# [What to do]
Lines from the beginning of the data below through the one containing "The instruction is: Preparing" are to be printed exactly as they appear.

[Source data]
-------------------------
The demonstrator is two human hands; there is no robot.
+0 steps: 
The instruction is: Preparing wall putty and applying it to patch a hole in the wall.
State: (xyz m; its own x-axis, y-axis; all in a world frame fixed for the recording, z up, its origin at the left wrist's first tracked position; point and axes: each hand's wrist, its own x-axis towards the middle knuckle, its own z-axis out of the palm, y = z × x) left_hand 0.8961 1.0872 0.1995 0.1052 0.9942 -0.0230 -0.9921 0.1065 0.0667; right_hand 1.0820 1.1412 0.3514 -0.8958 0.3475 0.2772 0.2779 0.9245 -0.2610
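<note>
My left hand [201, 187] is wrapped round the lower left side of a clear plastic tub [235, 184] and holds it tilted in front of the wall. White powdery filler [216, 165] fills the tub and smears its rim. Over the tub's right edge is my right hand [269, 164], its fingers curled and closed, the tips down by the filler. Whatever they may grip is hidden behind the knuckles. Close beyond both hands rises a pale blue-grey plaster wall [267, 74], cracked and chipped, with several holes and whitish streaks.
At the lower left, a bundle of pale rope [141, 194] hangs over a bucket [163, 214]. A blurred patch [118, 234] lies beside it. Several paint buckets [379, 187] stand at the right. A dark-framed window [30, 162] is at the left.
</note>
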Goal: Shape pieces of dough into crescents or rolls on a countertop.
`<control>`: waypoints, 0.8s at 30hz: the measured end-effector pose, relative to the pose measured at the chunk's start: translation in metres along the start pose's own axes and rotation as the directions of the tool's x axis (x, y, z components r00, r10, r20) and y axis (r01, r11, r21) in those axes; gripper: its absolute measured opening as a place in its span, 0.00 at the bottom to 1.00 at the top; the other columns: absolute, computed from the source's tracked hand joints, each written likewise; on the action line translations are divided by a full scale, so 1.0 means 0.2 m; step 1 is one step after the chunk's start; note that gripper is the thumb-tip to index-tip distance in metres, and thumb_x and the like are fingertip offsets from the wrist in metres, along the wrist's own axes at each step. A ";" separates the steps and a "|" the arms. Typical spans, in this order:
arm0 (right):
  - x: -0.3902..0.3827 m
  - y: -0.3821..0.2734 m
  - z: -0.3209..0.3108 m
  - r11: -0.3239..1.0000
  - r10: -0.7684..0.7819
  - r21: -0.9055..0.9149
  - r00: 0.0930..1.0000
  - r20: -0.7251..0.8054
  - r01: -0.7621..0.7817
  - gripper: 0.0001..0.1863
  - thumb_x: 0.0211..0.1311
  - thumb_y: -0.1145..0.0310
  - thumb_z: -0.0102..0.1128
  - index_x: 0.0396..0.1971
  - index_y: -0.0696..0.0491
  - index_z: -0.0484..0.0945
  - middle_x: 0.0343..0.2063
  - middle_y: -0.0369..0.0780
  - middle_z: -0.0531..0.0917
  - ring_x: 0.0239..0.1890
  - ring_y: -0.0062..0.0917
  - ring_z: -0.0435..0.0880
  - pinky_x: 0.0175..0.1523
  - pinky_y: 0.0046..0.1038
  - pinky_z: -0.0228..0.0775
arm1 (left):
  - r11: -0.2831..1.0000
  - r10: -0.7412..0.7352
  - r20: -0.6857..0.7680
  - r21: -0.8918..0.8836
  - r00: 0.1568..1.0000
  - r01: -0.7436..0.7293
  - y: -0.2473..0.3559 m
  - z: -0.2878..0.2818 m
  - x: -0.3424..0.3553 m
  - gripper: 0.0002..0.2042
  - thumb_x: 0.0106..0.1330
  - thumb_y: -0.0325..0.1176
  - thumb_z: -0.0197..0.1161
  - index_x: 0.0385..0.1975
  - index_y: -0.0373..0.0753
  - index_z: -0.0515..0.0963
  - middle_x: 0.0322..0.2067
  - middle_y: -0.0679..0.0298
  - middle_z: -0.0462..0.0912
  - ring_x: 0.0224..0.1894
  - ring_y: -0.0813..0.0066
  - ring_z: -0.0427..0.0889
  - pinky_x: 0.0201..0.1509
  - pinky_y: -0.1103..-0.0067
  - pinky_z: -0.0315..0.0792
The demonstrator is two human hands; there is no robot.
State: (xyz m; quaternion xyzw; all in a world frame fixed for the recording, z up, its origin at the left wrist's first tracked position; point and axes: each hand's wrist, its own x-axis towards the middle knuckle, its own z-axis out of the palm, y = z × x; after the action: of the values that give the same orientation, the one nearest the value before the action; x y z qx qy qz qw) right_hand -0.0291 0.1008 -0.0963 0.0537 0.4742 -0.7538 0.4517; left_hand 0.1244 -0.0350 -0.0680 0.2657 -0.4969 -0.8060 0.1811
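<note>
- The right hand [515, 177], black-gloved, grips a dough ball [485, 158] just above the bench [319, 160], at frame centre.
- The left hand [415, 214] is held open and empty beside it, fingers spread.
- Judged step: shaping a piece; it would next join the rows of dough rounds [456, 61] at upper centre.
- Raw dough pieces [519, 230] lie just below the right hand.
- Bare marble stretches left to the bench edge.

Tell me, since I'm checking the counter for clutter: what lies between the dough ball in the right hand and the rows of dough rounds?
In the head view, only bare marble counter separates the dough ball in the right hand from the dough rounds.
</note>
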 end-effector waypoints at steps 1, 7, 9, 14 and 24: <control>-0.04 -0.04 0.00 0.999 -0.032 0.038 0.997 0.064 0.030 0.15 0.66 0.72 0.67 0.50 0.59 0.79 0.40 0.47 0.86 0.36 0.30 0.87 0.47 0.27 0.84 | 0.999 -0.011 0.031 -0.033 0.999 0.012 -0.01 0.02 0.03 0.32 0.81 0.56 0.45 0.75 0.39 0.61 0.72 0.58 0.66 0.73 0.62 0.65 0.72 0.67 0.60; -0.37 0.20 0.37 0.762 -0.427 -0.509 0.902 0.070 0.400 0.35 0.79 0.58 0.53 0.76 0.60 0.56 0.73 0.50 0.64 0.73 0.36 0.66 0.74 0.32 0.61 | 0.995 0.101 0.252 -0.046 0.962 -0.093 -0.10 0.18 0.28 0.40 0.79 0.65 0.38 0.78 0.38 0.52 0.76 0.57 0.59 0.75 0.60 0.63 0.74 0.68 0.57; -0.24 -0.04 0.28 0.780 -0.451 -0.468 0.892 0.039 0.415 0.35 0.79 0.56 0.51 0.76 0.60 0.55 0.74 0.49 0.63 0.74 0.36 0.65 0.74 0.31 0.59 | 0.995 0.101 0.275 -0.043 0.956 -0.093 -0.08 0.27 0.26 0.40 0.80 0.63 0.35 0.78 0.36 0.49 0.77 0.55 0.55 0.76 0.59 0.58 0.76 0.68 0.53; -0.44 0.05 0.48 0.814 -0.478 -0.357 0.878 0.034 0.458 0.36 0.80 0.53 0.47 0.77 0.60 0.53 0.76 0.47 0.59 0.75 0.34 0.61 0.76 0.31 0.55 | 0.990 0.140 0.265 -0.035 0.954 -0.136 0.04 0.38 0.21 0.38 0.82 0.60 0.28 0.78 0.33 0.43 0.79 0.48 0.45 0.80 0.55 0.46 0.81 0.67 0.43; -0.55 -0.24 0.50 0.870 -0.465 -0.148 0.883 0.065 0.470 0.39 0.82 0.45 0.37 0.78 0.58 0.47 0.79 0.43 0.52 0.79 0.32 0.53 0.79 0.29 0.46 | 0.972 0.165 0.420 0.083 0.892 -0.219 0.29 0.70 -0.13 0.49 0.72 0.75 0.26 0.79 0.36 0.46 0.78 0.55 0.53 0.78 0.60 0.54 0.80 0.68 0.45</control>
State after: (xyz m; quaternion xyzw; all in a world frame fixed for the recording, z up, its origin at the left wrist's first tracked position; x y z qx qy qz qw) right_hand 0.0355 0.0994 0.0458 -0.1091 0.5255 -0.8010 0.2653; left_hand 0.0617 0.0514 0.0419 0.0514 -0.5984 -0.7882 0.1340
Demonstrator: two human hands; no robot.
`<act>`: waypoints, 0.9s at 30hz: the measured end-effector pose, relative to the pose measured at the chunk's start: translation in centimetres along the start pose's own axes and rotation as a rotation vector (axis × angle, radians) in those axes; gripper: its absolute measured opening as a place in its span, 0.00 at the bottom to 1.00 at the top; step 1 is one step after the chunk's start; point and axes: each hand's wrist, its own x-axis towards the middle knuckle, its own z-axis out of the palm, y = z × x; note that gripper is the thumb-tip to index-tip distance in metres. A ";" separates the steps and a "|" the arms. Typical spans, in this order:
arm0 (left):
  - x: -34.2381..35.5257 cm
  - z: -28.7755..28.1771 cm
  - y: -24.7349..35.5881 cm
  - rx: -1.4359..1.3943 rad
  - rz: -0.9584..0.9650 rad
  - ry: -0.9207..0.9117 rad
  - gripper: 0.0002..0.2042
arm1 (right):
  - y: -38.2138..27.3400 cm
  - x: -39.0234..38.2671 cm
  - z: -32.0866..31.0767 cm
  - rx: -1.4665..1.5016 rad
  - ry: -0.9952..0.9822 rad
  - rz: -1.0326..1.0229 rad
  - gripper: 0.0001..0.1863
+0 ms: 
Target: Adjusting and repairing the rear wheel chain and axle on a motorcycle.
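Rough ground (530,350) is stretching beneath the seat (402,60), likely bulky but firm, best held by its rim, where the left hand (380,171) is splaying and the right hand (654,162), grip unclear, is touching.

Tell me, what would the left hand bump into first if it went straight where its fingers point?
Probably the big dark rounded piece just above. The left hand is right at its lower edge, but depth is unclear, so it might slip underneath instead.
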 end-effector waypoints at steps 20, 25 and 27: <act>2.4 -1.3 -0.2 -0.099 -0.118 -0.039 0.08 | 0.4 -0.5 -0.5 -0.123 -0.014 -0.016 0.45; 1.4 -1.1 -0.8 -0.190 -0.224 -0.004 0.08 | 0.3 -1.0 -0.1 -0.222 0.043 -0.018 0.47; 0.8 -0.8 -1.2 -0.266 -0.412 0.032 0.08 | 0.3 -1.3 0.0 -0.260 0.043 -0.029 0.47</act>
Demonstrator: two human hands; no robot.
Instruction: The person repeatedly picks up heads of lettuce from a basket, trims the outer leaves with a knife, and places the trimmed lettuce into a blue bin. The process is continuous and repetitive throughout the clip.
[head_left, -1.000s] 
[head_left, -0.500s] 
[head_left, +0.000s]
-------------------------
# [Finished task]
The demonstrator is two human hands; there is no robot.
+0 steps: 
The instruction is: Preparing wall putty and applying it to patch a hole in the wall.

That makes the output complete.